Work required
Could you restate exactly the lines that begin at the line with "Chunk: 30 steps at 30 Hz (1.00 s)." and end at the final line of the data?

-------------------------

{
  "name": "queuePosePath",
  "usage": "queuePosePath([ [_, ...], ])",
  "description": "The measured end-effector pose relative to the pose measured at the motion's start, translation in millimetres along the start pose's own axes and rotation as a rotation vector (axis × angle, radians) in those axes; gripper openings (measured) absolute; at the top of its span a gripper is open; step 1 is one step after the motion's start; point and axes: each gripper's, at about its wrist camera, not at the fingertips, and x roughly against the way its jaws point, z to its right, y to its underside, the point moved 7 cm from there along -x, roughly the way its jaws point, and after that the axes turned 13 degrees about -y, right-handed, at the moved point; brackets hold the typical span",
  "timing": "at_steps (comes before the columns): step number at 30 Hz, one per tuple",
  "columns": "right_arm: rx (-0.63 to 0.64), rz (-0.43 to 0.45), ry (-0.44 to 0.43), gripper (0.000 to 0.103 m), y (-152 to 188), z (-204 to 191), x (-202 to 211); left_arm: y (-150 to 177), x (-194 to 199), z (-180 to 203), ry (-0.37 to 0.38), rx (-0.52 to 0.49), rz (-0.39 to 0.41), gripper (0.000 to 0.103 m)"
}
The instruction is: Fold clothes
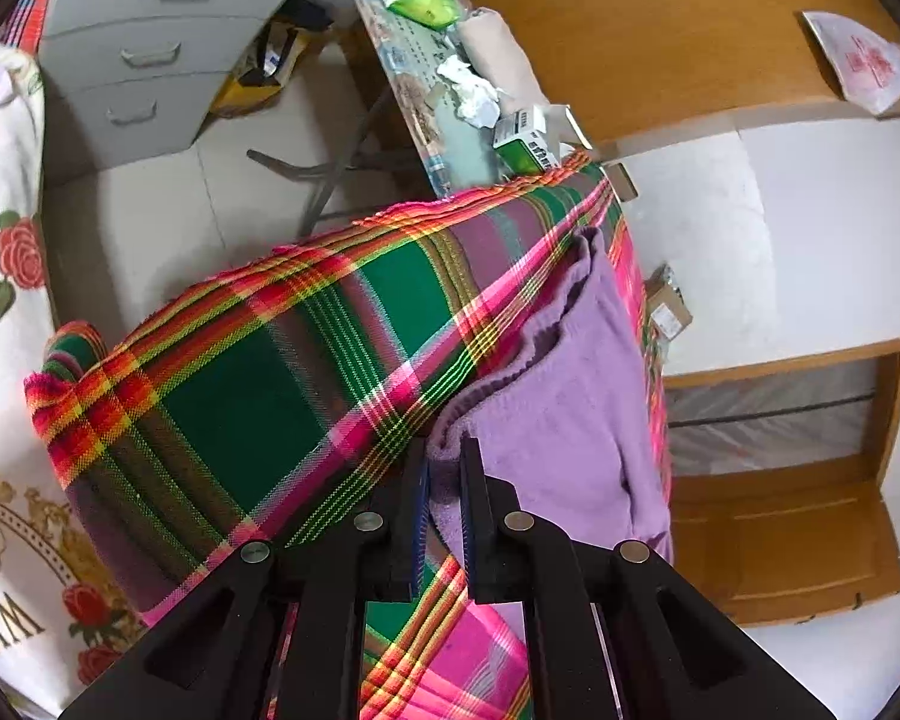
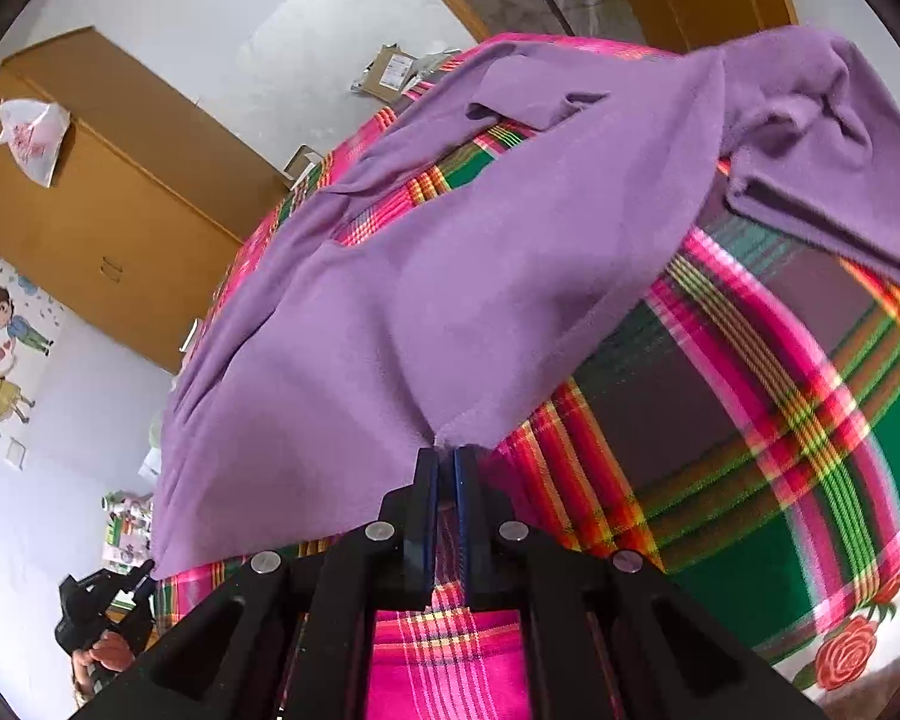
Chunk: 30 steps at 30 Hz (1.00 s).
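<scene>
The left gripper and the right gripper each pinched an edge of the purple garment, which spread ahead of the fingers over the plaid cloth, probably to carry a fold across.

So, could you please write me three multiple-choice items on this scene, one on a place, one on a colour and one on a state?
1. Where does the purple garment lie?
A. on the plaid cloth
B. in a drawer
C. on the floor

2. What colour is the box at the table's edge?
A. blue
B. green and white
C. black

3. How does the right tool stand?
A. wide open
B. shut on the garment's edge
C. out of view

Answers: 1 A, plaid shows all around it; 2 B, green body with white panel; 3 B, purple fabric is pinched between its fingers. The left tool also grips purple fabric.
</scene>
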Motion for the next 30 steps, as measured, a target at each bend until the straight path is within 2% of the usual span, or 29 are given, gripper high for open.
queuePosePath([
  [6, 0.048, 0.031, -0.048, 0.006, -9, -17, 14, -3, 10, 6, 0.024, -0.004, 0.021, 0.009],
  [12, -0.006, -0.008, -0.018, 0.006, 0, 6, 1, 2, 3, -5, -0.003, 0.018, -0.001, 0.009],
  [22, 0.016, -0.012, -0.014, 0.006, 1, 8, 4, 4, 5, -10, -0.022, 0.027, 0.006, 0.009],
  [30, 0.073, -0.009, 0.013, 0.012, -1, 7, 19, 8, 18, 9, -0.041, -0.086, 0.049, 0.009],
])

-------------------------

Final answer
Chunk: 30 steps at 30 Hz (1.00 s).
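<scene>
The left gripper and the right gripper each pinched an edge of the purple garment, which spread ahead of the fingers over the plaid cloth, probably to carry a fold across.

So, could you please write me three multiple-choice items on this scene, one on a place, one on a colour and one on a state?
1. Where does the purple garment lie?
A. on the plaid cloth
B. in a drawer
C. on the floor

2. What colour is the box at the table's edge?
A. blue
B. green and white
C. black

3. How does the right tool stand?
A. wide open
B. shut on the garment's edge
C. out of view

Answers: 1 A, plaid shows all around it; 2 B, green body with white panel; 3 B, purple fabric is pinched between its fingers. The left tool also grips purple fabric.
</scene>
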Motion for the next 30 steps, as measured, a target at each bend until the straight path is within 2% of the usual span, or 29 are given, gripper high for open.
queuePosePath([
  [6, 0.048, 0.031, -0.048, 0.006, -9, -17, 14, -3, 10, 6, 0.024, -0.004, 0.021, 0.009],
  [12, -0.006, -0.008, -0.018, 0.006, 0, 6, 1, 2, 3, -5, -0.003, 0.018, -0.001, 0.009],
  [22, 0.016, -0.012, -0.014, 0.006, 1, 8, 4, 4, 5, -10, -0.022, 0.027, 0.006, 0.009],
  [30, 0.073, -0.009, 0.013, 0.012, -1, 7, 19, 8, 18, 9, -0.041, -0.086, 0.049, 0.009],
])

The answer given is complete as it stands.